Promotor diz que quadrilhas contam com conivência do Estado; em 70% dos casos investigados, policiais estavam envolvidos

DA REPORTAGEM LOCAL

"Não há organização criminosa que sobreviva sem a participação de funcionários públicos, do Estado, porque elas precisam de facilidades", afirma o promotor José Carlos Blat, do Gaeco (Grupo de Atuação Especial de Repressão ao Crime Organizado), do Ministério Público de São Paulo.
Prova disso é que os promotores desse grupo encontraram policiais -civis ou militares- envolvidos em cerca de 70% dos 450 procedimentos instaurados desde a criação do Gaeco, em 98.
Outra característica do crime organizado é sua hierarquia piramidal -líderes e soldados- e divisão de tarefas como empresas, o que permite ""terceirizar" algumas etapas do crime. Hoje, a polícia paulista investiga grupos especializados em resgates, na vigilância de cativeiros em sequestros e em levantamentos sobre a vida das vítimas que serão sequestradas.

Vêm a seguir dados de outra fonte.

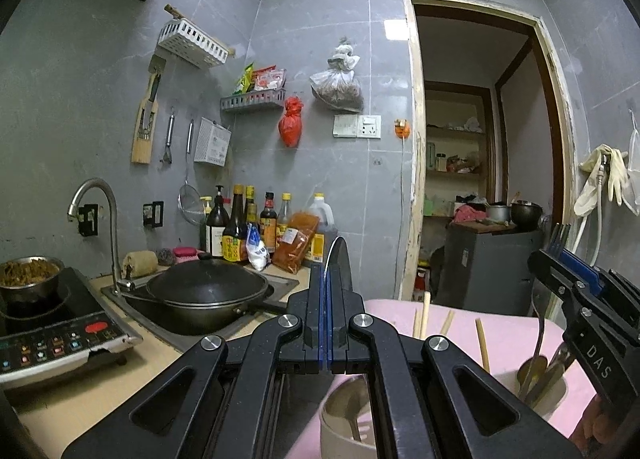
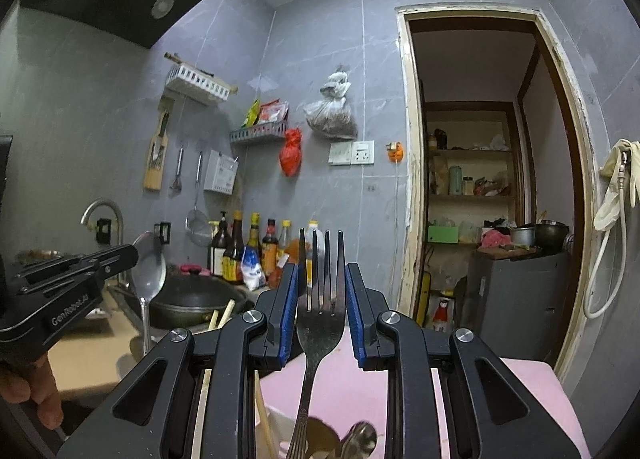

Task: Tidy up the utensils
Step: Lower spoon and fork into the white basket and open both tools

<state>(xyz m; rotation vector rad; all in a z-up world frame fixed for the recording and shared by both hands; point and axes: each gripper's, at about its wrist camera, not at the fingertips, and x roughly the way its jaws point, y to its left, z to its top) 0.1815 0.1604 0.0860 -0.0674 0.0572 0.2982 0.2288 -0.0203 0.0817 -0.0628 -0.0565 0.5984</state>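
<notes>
My left gripper [image 1: 325, 279] is shut on a metal spoon [image 2: 149, 259], held upright with its bowl up; in the left wrist view only the spoon's edge [image 1: 338, 255] shows above the fingers. My right gripper [image 2: 322, 299] is shut on a dark metal fork [image 2: 321, 299], tines up, gripped across its head. The right gripper also shows in the left wrist view [image 1: 568, 271]. A beige utensil holder [image 1: 344, 423] stands on the pink cloth [image 1: 508, 343] below both grippers, with chopsticks [image 1: 482, 343] and spoons [image 1: 536, 371] in its compartments.
A black wok [image 1: 204, 291] sits in the sink [image 1: 132, 303] under a tap [image 1: 100, 211]. An induction cooker [image 1: 52, 331] with a steel bowl stands at left. Sauce bottles [image 1: 248, 223] line the wall. A doorway [image 1: 480, 155] opens at right.
</notes>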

""Essa necessidade de detectar quem está articulando, quem está tentando se organizar, fez com que fosse criada a delegacia especializada nesse tipo de crime", diz o delegado Godofredo Bittencourt, do Deic (Departamento Estadual de Investigações sobre Crime Organizado), unidade recém-reestruturada pela Secretaria da Segurança de São Paulo.
Por esse motivo é que a principal estratégia do governo contra a onda de sequestros no Estado é prender dez líderes de quadrilhas já identificados. Esses homens, que planejam e ficam à distância das situações de risco, organizam ""células" do crime nas ruas.
No ano passado, policiais do Deic, que então tinha outro nome e estrutura, investigaram com promotores a ligação entre integrantes presos do PCC (Primeiro Comando da Capital) e crimes que aconteciam do lado de fora.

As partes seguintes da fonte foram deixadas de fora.